# Work instructions
Verbatim output of the full listing is required.

# Data block
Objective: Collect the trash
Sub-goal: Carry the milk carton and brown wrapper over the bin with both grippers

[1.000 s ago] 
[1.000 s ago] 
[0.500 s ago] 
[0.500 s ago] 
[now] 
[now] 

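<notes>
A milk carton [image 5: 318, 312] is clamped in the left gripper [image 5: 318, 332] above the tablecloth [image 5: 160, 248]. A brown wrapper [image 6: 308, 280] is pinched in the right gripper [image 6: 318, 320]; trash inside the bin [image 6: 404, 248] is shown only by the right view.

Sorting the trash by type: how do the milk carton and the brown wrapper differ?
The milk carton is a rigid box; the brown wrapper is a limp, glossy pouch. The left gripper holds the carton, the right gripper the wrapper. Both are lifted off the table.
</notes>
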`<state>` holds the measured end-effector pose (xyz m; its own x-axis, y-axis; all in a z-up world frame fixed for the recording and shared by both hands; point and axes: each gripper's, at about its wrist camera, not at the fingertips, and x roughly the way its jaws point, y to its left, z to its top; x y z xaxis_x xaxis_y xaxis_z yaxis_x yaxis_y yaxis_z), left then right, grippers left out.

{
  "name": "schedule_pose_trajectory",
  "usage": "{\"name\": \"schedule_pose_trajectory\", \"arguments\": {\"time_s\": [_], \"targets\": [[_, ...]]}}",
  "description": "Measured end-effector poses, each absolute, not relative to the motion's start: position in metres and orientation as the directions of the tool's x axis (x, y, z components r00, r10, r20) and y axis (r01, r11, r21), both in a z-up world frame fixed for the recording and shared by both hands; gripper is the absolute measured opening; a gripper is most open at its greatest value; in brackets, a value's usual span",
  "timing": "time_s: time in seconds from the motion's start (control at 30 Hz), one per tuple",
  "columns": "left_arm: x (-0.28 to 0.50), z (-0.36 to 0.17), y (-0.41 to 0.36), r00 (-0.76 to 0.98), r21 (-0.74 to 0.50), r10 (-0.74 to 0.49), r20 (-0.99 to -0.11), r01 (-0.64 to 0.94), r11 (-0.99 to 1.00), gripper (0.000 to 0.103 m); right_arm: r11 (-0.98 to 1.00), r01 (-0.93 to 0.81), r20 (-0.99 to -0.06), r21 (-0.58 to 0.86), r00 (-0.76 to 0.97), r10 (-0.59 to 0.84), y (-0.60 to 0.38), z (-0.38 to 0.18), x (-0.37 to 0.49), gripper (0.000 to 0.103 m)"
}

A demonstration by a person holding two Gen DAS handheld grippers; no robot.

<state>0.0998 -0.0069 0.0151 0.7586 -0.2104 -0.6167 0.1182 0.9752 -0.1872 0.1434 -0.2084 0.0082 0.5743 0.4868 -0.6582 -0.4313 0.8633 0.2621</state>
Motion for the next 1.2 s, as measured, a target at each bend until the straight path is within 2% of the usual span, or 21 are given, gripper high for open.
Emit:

# Finished exercise
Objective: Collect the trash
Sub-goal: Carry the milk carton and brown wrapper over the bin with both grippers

[1.000 s ago] 
[1.000 s ago] 
[0.500 s ago] 
[0.500 s ago] 
[now] 
[now] 

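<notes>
A milk carton [image 5: 318, 312] is clamped in the left gripper [image 5: 318, 332] above the tablecloth [image 5: 160, 248]. A brown wrapper [image 6: 308, 280] is pinched in the right gripper [image 6: 318, 320]; trash inside the bin [image 6: 404, 248] is shown only by the right view.

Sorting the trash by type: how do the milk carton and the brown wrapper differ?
The milk carton is a rigid box; the brown wrapper is a limp, glossy pouch. The left gripper holds the carton, the right gripper the wrapper. Both are lifted off the table.
</notes>
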`<state>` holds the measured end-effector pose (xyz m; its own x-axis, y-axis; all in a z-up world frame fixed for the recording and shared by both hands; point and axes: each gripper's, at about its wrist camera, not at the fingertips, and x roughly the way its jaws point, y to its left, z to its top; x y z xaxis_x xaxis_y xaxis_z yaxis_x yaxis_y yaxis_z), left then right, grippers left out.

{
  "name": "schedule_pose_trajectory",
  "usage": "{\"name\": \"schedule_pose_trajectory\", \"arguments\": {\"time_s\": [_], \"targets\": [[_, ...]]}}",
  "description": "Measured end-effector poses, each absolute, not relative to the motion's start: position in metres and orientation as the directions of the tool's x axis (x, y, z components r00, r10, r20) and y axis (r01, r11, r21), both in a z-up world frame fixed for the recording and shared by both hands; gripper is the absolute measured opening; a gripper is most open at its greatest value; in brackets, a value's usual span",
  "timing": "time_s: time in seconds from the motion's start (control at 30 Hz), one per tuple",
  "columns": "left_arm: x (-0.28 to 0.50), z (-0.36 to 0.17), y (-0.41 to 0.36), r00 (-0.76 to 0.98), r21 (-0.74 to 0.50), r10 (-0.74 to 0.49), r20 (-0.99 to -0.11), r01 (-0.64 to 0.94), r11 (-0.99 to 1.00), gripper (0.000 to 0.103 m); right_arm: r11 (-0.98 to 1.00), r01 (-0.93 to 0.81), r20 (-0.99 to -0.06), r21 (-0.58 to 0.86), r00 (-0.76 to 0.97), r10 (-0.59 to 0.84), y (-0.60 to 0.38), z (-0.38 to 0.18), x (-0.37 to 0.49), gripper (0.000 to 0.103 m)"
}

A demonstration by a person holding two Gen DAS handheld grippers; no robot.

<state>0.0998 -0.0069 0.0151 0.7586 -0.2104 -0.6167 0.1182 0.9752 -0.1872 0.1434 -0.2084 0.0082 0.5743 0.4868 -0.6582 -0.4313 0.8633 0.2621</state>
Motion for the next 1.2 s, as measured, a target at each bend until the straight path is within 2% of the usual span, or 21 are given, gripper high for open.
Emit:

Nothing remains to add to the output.